# WHAT YOU WILL DO
When the string "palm" appears in a line of the records, show the whole line.
———
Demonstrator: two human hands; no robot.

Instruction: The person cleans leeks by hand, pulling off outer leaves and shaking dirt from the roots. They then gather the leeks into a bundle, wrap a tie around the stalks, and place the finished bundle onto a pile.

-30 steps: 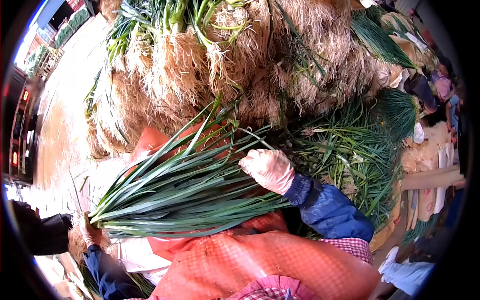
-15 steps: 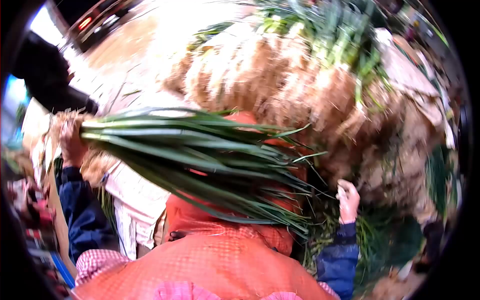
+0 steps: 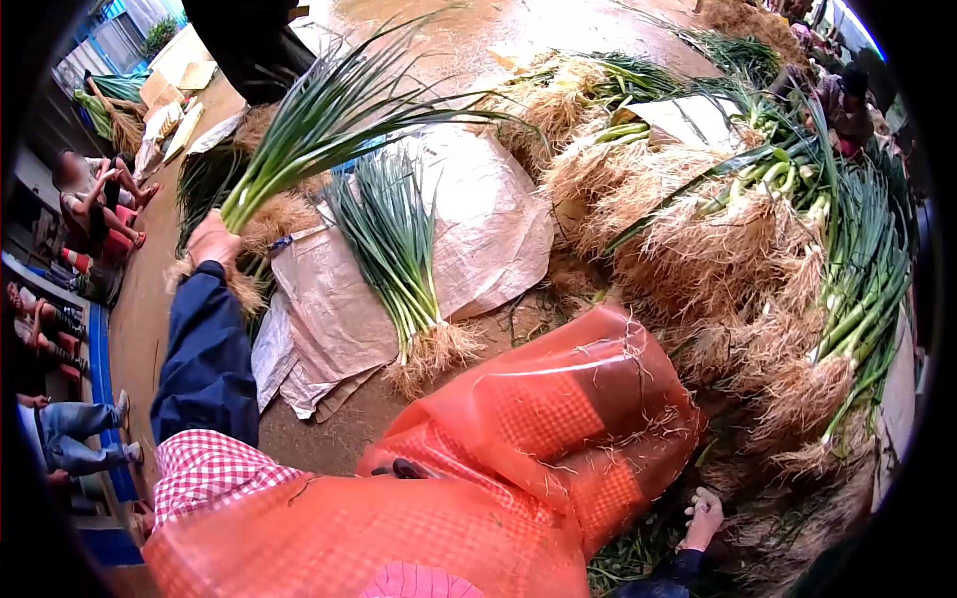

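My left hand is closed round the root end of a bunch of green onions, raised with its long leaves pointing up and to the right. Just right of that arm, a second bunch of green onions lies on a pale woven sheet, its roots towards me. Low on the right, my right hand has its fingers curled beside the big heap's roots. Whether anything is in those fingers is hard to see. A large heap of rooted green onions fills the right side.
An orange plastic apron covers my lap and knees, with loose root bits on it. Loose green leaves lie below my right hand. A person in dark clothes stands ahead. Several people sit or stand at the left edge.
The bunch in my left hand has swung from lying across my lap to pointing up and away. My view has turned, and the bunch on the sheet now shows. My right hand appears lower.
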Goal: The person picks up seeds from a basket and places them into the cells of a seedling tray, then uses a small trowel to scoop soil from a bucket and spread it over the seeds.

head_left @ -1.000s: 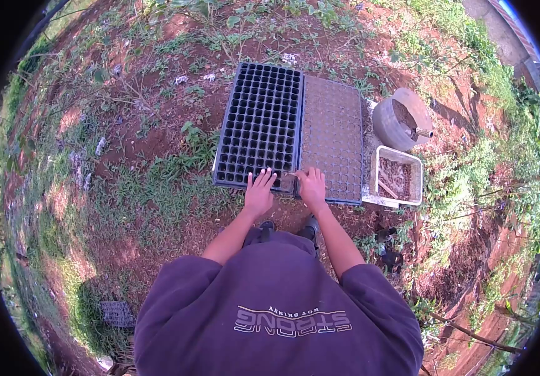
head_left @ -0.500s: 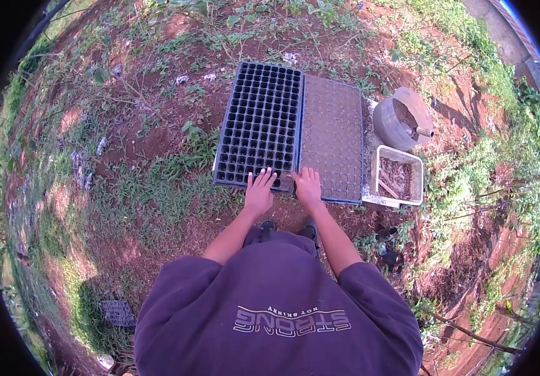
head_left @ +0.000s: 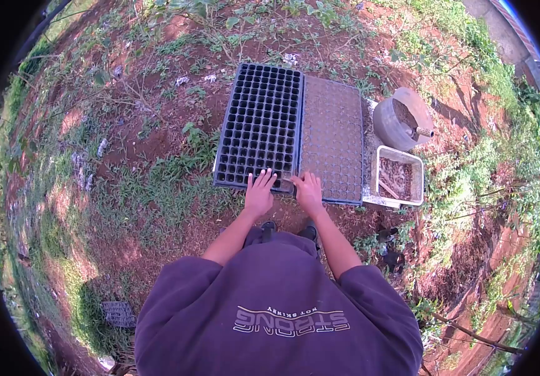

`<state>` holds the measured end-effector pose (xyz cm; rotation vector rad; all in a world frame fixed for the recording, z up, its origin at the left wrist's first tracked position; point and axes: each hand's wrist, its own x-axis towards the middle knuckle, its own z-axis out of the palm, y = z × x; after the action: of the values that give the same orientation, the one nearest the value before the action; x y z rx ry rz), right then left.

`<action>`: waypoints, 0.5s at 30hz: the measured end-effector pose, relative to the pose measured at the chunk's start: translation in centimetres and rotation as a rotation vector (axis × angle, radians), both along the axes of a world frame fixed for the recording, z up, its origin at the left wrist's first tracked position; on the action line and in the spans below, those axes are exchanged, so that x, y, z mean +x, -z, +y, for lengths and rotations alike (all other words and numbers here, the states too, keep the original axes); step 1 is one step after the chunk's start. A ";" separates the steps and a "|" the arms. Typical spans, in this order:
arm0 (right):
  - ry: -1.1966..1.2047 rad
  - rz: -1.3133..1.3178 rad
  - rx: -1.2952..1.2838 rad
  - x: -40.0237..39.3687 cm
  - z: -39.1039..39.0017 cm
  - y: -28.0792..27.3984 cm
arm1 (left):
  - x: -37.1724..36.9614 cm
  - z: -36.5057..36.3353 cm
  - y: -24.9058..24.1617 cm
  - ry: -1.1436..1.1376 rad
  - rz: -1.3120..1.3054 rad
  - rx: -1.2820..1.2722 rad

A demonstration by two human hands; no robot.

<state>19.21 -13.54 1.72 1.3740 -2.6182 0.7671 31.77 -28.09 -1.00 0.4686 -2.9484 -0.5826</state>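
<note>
My left hand [head_left: 260, 194] lies with its fingers spread on the near edge of the black cell tray [head_left: 260, 119], whose cells look mostly empty. Just to its right, my right hand [head_left: 308, 193] rests at the near left corner of the soil-filled tray [head_left: 334, 135], with its thumb pointing toward the black tray. The right fingers are apart and nothing shows in them. Both trays lie side by side, touching along their long edges. A few cells at the black tray's near right corner appear brown with soil.
Right of the trays stand a round bucket [head_left: 403, 119] of soil with a handled tool and a white rectangular tub [head_left: 400, 177] holding dark material and a stick. A dark tray piece [head_left: 118, 313] lies on the grass at lower left. Plants and a wall edge surround the ground.
My right hand's fingers have shifted slightly, with the thumb now reaching more to the left. My left hand and the trays have stayed in place.
</note>
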 end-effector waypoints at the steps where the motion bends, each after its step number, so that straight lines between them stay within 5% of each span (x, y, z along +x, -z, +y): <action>1: 0.010 -0.002 -0.003 0.1 0.0 0.2 | 0.0 0.0 0.0 -0.001 0.005 0.003; 15: 0.103 0.051 0.000 0.3 -0.7 0.0 | 0.1 -0.1 -0.2 0.013 -0.020 0.005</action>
<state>19.50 -14.25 1.69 1.2304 -2.6263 0.7087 31.86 -28.20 -0.78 0.4587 -2.9722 -0.5904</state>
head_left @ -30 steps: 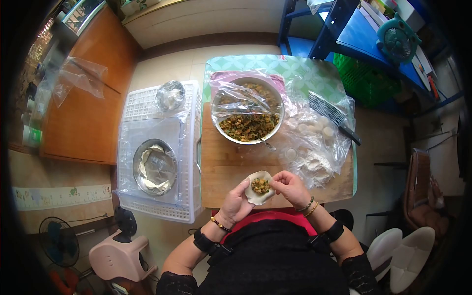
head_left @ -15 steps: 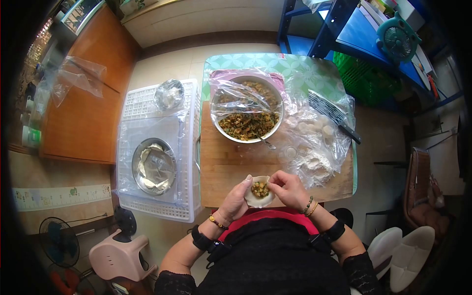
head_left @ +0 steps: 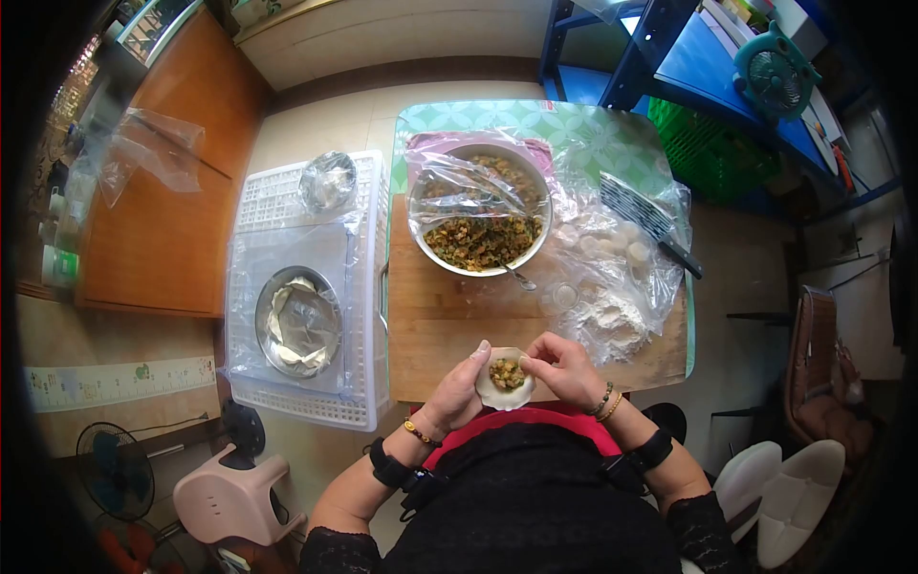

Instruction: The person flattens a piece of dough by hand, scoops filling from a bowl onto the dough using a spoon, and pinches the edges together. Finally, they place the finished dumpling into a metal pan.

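A round dumpling wrapper [head_left: 508, 395] with a mound of chopped filling [head_left: 507, 374] in its middle rests in my left hand [head_left: 461, 386], over the front edge of the wooden board. The left thumb lies along the wrapper's left rim, and the fingers go out of sight beneath it. My right hand [head_left: 562, 369] pinches the right rim between thumb and fingertips. Beyond them stands a large bowl [head_left: 422, 247] of the same filling, part covered by clear plastic film [head_left: 473, 191], with a spoon [head_left: 521, 278] sticking out at its front.
Right of the bowl, a plastic sheet carries flour [head_left: 612, 320], several dough pieces [head_left: 636, 253] and a cleaver [head_left: 650, 225]. To the left, a white crate [head_left: 368, 411] bears a metal bowl [head_left: 263, 330] of plastic-covered dumplings and a smaller covered bowl [head_left: 328, 182]. The wooden board [head_left: 430, 325] lies underneath.
The wrapper has shifted slightly toward my body and its upper edge looks rounder. My right fingertips have moved a little along the rim. Both hands keep their hold.
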A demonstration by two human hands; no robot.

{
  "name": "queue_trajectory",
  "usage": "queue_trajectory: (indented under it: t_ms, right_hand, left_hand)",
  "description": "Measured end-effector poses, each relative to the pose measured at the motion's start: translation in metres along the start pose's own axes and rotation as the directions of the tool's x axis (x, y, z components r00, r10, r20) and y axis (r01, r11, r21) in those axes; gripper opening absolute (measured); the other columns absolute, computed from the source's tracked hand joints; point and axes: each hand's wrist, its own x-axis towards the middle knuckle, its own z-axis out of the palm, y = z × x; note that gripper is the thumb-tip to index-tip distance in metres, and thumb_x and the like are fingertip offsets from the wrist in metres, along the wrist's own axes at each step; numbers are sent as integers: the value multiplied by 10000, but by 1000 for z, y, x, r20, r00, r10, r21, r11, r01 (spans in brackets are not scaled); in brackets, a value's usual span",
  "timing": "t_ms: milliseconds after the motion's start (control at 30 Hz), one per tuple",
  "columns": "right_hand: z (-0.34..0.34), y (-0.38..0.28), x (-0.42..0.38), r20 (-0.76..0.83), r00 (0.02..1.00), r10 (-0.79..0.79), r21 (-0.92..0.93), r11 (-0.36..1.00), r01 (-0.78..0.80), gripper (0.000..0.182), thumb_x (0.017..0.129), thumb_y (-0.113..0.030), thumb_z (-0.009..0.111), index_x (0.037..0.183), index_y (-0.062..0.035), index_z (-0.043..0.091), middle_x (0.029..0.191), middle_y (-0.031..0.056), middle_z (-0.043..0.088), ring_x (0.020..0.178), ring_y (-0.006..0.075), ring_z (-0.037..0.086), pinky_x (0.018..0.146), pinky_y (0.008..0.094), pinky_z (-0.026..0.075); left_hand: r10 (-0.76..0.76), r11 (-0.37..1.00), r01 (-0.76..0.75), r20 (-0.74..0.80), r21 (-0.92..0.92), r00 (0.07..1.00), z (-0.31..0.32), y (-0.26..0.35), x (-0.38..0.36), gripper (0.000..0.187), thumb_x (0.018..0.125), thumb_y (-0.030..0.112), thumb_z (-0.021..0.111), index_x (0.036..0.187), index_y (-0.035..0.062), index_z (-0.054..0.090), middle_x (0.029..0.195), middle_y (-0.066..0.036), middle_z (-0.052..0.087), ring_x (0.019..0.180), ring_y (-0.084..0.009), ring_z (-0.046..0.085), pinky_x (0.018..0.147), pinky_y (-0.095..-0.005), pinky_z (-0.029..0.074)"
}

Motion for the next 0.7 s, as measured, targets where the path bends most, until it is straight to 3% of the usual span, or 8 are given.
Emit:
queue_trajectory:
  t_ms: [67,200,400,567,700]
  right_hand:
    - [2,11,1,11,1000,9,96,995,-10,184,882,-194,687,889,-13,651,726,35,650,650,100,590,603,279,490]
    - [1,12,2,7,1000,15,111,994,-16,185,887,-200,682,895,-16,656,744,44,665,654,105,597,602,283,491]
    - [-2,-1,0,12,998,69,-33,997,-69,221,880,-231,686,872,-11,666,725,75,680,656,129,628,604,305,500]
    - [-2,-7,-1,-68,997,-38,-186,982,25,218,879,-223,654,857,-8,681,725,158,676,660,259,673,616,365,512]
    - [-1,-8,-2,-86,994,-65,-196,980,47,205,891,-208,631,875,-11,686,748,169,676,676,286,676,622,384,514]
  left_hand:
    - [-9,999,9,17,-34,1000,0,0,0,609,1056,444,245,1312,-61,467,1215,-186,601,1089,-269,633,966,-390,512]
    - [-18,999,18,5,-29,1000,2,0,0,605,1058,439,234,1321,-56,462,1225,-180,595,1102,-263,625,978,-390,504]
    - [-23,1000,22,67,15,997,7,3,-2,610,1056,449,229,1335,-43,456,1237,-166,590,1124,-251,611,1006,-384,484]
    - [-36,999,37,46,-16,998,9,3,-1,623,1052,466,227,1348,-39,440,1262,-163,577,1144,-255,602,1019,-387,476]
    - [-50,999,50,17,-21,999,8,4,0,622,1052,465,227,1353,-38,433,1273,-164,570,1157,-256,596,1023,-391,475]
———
# ANSWER SPACE
`<state>` holds the measured end-effector pose (xyz cm; rotation vector rad; all in a world frame fixed for the recording, z up, its origin at the left wrist's first tracked position; point and axes: each hand's wrist, its own x-axis towards the middle knuckle, its own z-axis out of the palm, y = z × x; after the action: of the values that give the same orientation, the one nearest the value before the action; x y z rx ry rz), right then left.
  "description": "Measured end-effector poses, each relative to the pose measured at the motion's start: translation in metres along the start pose's own axes and rotation as the directions of the tool's x axis (x, y, z components r00, r10, r20) and y axis (r01, r11, r21) in those axes; gripper opening absolute (measured); the other columns absolute, computed from the source's tracked hand joints; point and axes: each hand's wrist, its own x-axis towards the middle knuckle, its own z-axis out of the palm, y = z × x; note that gripper is the thumb-tip to index-tip distance in metres, and thumb_x and the like are fingertip offsets from the wrist in metres, along the wrist's own axes at each step; numbers are sent as integers: the value multiplied by 10000, but by 1000 for z, y, x, r20, r00, r10, r21, r11, r01 (spans in brackets are not scaled); in brackets, a value's usual span",

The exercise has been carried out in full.